### Instructions to follow
Below are the records; count the lines that include the string "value" and give only that number.

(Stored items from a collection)
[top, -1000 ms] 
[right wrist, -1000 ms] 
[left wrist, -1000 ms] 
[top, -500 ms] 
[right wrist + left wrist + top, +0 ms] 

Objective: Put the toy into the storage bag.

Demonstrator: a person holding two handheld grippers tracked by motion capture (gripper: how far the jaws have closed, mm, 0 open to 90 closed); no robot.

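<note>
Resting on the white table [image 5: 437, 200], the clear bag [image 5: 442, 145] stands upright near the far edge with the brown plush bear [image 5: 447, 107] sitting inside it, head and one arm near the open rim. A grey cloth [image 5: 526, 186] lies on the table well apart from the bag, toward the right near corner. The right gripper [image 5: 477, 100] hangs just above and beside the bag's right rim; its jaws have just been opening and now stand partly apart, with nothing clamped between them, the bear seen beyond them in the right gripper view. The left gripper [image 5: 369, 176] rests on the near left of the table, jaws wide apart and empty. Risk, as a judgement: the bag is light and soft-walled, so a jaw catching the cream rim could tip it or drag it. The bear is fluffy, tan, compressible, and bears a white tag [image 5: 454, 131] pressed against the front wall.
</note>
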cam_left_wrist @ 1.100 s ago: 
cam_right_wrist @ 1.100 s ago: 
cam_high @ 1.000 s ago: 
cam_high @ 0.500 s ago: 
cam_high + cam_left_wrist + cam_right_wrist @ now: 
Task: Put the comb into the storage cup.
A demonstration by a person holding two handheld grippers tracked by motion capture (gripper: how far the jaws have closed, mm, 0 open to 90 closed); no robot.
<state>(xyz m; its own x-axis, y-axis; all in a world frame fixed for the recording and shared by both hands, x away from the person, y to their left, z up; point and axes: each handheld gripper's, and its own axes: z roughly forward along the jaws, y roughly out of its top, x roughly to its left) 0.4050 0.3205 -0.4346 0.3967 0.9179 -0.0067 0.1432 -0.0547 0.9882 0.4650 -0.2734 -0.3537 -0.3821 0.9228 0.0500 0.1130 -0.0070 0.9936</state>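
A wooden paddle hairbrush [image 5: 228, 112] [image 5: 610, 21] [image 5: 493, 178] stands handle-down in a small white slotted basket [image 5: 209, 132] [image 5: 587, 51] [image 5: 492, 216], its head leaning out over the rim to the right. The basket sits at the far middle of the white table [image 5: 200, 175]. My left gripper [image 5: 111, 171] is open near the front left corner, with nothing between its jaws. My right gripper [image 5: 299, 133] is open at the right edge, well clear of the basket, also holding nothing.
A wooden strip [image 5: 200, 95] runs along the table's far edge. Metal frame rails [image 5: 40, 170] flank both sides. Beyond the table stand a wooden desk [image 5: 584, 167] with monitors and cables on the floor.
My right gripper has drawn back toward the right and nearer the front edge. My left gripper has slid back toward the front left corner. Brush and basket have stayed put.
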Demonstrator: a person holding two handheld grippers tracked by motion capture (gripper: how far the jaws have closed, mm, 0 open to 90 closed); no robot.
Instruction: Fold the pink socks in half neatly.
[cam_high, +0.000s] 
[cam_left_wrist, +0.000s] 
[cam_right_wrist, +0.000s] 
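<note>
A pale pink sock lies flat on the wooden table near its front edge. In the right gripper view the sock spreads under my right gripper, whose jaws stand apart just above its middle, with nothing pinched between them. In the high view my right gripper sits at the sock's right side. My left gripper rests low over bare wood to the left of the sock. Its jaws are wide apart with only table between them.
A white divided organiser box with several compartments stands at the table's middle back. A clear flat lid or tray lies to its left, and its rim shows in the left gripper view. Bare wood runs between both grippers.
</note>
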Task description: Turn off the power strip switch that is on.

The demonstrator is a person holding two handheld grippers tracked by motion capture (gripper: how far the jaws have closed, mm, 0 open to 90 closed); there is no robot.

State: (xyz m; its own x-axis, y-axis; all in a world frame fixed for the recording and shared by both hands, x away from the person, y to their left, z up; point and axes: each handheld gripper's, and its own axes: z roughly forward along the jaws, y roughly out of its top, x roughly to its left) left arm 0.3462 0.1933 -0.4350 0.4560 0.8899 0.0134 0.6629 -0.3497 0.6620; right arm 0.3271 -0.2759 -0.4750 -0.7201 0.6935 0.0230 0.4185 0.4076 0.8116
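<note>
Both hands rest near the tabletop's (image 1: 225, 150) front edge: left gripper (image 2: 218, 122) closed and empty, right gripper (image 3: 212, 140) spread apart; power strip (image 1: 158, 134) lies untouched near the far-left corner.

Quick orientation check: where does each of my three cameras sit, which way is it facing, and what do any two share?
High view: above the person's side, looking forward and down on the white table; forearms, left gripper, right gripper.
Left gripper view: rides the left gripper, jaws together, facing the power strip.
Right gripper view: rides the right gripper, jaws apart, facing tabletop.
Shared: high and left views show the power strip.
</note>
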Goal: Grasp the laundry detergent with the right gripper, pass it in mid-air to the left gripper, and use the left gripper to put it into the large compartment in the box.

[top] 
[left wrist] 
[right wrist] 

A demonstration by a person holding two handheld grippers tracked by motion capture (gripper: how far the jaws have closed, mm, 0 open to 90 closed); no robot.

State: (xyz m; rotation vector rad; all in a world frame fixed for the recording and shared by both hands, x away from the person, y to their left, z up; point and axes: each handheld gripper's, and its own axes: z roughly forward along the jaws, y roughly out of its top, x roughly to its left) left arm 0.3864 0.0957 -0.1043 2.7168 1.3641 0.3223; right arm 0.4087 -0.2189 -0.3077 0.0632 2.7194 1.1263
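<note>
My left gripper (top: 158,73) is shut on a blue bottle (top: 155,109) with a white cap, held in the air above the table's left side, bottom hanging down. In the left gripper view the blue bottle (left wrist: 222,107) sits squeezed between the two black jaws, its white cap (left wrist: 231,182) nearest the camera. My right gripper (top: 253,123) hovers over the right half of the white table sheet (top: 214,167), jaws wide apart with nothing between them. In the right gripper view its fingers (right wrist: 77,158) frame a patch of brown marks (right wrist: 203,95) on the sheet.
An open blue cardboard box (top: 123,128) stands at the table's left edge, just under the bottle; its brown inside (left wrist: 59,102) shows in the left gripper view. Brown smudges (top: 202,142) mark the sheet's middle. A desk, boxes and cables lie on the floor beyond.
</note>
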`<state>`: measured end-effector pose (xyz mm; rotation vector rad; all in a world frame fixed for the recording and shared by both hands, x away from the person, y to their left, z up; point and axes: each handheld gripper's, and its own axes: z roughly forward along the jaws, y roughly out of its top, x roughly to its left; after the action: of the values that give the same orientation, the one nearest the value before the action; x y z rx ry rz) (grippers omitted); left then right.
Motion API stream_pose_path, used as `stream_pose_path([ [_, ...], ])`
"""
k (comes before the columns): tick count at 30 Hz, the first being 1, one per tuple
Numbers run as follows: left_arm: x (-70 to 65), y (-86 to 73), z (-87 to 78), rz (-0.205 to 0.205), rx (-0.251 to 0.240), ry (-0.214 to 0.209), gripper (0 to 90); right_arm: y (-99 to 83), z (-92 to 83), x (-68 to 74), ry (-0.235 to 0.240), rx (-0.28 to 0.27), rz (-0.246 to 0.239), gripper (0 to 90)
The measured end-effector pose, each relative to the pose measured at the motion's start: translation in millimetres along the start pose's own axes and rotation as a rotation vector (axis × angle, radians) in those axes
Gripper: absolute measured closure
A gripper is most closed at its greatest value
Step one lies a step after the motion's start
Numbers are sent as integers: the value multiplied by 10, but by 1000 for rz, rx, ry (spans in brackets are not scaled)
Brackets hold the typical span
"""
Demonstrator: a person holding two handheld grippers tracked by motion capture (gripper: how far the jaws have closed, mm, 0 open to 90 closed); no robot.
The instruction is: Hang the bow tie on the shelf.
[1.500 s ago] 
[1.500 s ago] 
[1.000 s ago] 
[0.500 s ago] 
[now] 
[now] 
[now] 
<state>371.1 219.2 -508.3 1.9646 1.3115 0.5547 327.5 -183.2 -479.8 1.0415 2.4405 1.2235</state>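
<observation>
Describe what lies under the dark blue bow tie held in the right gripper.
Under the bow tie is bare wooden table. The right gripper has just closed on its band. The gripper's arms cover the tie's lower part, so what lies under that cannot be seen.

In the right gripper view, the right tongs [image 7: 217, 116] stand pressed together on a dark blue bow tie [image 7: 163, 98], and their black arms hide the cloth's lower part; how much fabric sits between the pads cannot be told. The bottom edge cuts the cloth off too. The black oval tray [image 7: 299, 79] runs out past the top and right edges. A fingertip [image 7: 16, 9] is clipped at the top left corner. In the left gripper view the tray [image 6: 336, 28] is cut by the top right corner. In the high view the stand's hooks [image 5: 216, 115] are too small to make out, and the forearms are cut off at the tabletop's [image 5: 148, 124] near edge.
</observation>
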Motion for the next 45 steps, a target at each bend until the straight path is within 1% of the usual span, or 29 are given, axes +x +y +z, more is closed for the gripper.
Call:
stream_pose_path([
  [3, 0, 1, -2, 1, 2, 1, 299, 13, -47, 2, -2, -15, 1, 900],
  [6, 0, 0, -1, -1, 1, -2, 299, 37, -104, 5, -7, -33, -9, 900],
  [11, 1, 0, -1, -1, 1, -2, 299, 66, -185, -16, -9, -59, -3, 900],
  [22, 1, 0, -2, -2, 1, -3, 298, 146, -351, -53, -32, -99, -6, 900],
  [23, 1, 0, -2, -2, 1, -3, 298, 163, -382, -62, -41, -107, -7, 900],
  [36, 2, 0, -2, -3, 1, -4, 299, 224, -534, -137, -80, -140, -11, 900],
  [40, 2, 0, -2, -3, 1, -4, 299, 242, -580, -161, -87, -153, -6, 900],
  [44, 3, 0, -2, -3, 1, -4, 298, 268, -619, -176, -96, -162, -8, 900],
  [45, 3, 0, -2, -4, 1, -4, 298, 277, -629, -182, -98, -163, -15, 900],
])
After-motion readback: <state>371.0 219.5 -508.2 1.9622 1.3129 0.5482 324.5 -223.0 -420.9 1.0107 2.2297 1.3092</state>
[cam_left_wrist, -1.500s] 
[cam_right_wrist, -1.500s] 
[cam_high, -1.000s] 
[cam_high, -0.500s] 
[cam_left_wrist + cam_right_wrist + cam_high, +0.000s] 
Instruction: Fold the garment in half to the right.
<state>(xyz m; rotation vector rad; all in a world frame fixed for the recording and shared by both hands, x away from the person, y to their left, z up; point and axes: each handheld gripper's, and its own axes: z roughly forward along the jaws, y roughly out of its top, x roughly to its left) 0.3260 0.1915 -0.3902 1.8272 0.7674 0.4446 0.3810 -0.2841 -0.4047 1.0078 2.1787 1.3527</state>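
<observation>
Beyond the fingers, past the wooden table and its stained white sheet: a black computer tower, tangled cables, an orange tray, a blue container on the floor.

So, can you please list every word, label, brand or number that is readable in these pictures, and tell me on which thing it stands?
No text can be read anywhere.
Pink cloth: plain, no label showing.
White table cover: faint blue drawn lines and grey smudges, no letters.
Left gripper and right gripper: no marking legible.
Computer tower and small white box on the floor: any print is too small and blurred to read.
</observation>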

### Exercise output
3